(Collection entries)
-=-=-

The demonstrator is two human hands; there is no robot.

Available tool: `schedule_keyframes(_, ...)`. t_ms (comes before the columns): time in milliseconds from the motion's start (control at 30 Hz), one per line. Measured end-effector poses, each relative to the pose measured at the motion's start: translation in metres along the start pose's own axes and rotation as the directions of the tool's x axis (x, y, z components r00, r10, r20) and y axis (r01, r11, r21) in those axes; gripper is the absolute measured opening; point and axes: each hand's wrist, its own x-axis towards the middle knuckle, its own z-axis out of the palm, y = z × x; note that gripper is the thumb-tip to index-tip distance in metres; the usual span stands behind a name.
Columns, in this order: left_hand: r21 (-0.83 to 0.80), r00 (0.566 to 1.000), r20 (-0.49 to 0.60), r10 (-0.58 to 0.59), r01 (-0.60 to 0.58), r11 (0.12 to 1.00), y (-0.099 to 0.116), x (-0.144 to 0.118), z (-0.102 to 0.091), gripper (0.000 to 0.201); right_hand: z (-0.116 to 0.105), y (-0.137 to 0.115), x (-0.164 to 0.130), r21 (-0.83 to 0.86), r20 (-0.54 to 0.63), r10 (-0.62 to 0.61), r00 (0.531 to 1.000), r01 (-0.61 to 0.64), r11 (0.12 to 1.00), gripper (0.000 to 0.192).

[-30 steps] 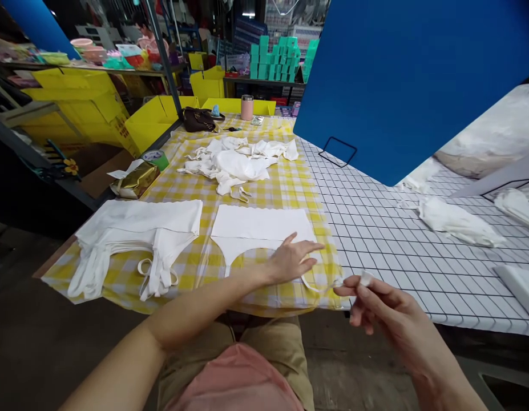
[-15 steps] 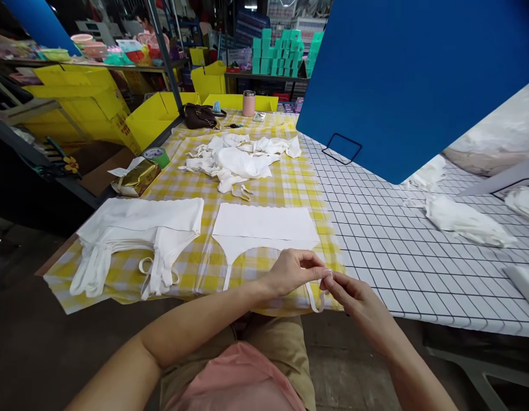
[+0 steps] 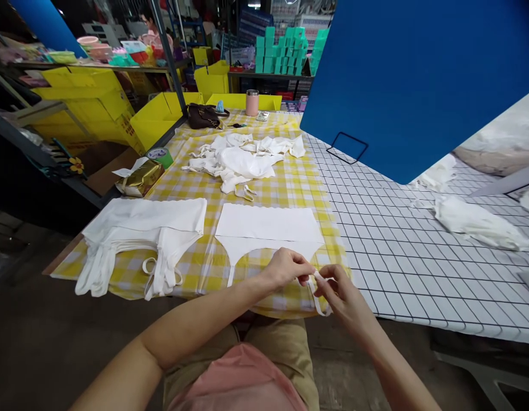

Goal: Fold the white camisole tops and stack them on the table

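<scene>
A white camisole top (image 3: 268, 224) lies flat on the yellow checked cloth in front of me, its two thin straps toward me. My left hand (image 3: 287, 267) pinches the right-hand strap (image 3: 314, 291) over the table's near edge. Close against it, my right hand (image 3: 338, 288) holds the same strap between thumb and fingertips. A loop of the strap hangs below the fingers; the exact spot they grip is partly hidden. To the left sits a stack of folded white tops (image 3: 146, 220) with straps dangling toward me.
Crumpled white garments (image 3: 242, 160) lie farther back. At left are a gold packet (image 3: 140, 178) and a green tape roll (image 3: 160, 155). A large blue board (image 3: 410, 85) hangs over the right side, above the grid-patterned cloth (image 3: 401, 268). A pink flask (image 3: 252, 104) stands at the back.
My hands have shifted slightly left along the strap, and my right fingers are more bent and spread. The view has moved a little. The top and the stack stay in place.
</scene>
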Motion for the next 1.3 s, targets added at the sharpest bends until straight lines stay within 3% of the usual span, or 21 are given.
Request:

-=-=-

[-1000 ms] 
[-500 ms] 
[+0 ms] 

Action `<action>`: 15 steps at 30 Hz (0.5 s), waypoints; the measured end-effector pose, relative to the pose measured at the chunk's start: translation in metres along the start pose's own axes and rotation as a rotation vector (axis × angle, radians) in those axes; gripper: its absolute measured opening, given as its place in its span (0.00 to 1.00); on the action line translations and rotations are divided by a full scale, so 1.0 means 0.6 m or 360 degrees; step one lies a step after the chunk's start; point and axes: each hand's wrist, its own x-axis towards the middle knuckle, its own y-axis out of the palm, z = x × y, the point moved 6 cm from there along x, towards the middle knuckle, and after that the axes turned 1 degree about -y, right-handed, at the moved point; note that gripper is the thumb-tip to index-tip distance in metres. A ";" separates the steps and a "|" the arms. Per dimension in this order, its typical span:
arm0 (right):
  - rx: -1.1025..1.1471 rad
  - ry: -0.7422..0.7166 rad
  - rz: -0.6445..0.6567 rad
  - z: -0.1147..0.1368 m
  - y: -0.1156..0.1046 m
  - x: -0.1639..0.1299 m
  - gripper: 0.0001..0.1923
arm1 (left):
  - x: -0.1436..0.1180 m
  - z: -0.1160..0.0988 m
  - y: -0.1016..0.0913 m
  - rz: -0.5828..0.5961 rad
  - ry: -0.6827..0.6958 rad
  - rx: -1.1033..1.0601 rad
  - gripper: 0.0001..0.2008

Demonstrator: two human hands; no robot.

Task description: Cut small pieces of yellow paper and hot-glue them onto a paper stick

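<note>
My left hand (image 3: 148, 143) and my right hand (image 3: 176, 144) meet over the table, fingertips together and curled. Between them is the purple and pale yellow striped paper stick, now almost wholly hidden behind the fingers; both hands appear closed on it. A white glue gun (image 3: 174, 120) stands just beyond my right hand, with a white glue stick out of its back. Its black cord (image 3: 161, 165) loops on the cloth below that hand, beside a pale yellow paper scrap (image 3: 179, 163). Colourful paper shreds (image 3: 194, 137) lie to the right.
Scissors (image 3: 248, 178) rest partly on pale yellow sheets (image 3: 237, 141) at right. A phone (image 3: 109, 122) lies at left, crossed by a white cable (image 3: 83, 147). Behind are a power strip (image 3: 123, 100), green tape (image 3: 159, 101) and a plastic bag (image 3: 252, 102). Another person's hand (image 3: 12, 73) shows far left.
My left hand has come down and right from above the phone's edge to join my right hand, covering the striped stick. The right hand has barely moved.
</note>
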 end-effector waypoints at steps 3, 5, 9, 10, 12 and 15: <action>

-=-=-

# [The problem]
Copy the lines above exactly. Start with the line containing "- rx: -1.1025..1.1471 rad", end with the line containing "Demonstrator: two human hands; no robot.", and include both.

# [Finished exercise]
  - rx: -1.1025..1.1471 rad
  - ry: -0.7422..0.7166 rad
  - rz: -0.6445..0.6567 rad
  - z: -0.1147..0.1368 m
  - y: -0.1156..0.1046 m
  - x: -0.1639..0.1299 m
  - gripper: 0.0001..0.1923
arm1 (left):
  - x: -0.1436..0.1180 m
  - z: -0.1160..0.0988 m
  - y: -0.1016..0.0913 m
  - rz: -0.5828..0.5961 rad
  - ry: -0.6827..0.6958 rad
  - rx: -1.1033..1.0601 rad
  - gripper: 0.0001..0.2008

Demonstrator: two human hands; no robot.

What this exercise required is now done.